My arms ached, and the cut above my right eye, wound open and bleeding, didn’t help my situation much either. I did not care. As serious as they looked, my injuries were really only trivial matters; annoyances that I planned to take care of in due time.
At first, ignoring the pain was difficult, if not impossible. That suited me just fine. I didn’t want to ignore the pain; I wanted to embrace it. I needed it; I needed the anger. I needed the adrenaline. I needed it to serve as a reminder as to why I needed to do, what I needed to do. I needed to save them. I needed to know if they were still alive.
One of the building’s side doors was already unlocked. A difficult feat considering it was made of solid steel and fixed with three heavy locks that were well beyond my skill to pick. Robert’s work I suspected, or perhaps Burian or Rosalia. Either way, I slowly opened the door and entered before closing it behind me.
Just beyond the doorway were four, low-level security guards lying face up on the floor. Their eyes were closed, hands and feet bound, weapons missing and each face sported fresh bruises. I checked their pulses. They were unconscious but alive. From what I could tell they were going to be out for a while.
Further inside didn’t look much better, but from what I could tell, it didn’t look worse either. More unconscious guards littered the floor along with more than a few Glasgow Industry employees; men and women alike.
Beretta in hand, I tip-toed around them and cautiously made my way to the nearest stairwell.
Quick as a trapdoor spider, a young man emerged from the stairwell, aiming his pistol right at me before I had a chance to raise mine. My heart skipped a beat. I cursed my own stupidity. The bodies had distracted me a little too well. I should have known better.
If he had been an enemy, I surely would have been dead.
The young man, recognizing my face, holstered his weapon, ran to me and gave me a hug. I returned the embrace, ignoring the pain in my freshly bruised body.
“Wendy,” he said, giving me a half smile. “I thought I would never see you again.”
“I got ambushed,” I replied, feeling the pain in my throat. It hurt to speak. “I barely managed to get away. What happened, David?”

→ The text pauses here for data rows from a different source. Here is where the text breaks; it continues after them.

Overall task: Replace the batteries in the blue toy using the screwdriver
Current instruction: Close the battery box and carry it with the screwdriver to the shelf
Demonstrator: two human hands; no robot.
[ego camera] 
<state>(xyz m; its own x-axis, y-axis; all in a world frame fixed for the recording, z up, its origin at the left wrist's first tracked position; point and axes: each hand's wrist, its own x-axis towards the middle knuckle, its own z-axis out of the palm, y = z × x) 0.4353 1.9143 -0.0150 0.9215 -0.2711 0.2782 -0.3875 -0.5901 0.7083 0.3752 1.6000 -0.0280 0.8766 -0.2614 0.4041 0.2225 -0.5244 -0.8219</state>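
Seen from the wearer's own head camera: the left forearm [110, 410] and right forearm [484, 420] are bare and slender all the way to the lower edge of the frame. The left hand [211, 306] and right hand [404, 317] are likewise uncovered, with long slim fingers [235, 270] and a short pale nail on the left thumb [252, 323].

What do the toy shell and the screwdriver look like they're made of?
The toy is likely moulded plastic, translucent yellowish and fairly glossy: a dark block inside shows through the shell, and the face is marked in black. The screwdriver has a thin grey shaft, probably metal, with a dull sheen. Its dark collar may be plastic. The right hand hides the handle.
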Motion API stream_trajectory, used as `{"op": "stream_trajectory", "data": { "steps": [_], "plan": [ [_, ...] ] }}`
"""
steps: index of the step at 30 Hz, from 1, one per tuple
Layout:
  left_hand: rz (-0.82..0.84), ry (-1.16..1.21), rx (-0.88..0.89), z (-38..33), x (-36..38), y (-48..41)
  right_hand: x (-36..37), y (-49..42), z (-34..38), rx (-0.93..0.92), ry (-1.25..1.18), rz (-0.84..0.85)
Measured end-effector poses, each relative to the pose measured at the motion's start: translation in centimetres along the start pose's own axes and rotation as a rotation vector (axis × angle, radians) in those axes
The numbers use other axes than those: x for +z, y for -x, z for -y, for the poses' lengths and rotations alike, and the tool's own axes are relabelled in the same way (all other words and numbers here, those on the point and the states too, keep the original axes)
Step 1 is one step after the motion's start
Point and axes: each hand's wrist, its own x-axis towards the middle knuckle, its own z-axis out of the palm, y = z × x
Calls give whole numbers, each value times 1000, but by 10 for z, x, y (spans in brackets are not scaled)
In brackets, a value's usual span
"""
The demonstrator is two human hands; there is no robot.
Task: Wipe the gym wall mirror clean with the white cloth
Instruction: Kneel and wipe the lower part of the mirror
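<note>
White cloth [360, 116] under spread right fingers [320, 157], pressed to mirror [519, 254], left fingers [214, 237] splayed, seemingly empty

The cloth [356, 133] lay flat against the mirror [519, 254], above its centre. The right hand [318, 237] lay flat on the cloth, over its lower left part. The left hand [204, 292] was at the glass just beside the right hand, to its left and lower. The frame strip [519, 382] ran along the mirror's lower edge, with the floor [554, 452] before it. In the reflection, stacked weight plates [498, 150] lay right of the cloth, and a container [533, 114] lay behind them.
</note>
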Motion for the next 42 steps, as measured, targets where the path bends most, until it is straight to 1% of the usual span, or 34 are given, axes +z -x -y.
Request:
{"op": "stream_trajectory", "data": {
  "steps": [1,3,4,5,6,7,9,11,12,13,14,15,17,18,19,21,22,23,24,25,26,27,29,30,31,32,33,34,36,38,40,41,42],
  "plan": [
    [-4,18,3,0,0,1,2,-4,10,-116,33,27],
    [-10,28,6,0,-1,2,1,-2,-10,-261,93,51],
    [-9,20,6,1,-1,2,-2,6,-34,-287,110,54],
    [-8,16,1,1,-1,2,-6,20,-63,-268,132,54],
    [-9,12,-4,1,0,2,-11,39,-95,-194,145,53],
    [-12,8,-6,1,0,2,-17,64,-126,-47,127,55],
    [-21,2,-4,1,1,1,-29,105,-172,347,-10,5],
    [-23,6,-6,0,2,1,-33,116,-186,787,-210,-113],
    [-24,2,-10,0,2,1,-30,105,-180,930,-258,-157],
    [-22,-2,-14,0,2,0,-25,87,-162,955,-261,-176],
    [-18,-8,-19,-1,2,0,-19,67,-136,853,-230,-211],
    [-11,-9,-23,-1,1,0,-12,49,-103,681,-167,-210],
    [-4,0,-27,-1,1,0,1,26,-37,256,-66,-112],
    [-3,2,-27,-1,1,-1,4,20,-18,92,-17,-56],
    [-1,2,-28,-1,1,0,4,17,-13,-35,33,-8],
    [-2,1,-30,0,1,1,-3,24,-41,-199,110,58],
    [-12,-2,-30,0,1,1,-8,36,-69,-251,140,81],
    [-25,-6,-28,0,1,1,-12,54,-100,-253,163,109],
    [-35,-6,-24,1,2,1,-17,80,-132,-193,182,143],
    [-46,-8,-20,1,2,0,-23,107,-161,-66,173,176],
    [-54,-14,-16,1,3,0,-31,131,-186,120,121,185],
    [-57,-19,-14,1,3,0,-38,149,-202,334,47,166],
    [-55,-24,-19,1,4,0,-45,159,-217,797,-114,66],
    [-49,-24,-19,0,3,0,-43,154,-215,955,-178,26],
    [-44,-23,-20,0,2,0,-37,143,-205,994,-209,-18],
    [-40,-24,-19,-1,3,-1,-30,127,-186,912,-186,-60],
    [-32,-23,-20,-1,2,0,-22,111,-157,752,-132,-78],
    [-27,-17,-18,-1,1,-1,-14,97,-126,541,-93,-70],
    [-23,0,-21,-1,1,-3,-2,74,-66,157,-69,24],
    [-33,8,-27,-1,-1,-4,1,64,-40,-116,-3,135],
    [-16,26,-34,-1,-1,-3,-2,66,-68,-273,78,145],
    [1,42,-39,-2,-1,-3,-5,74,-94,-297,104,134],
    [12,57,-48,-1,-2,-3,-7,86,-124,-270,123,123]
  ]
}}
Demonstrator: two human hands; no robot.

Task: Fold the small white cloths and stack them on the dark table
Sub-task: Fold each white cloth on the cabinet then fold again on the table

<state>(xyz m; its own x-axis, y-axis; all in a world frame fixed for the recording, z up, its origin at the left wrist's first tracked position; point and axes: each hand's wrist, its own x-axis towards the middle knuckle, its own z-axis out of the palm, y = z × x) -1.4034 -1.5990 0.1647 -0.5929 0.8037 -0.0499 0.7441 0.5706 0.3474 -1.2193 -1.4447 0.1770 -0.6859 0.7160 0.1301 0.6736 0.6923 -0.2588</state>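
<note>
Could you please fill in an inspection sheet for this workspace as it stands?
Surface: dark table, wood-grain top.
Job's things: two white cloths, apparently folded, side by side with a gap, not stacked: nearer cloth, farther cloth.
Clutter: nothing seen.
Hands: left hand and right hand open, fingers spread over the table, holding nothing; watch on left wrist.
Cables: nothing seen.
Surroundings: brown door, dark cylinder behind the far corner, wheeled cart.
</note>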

“I’m not sure. After subduing the guards, Robert and Rosalia went upstairs to engage the target while I stayed here to keep watch.”
“Just you? Where’s Burian and Susan? Weren’t they supposed to meet us here?”
“They never showed up. So far I haven’t—”
The sound of gunshots stopped David in midsentence. We looked at each other and immediately began rushing up the stairs. Halfway toward our destination, the sudden gunfire came to a halt and silence once again reigned over the building. I activated my hyper-hearing, but my ears could only pick up the sound of my footsteps and my own rapidly beating heart.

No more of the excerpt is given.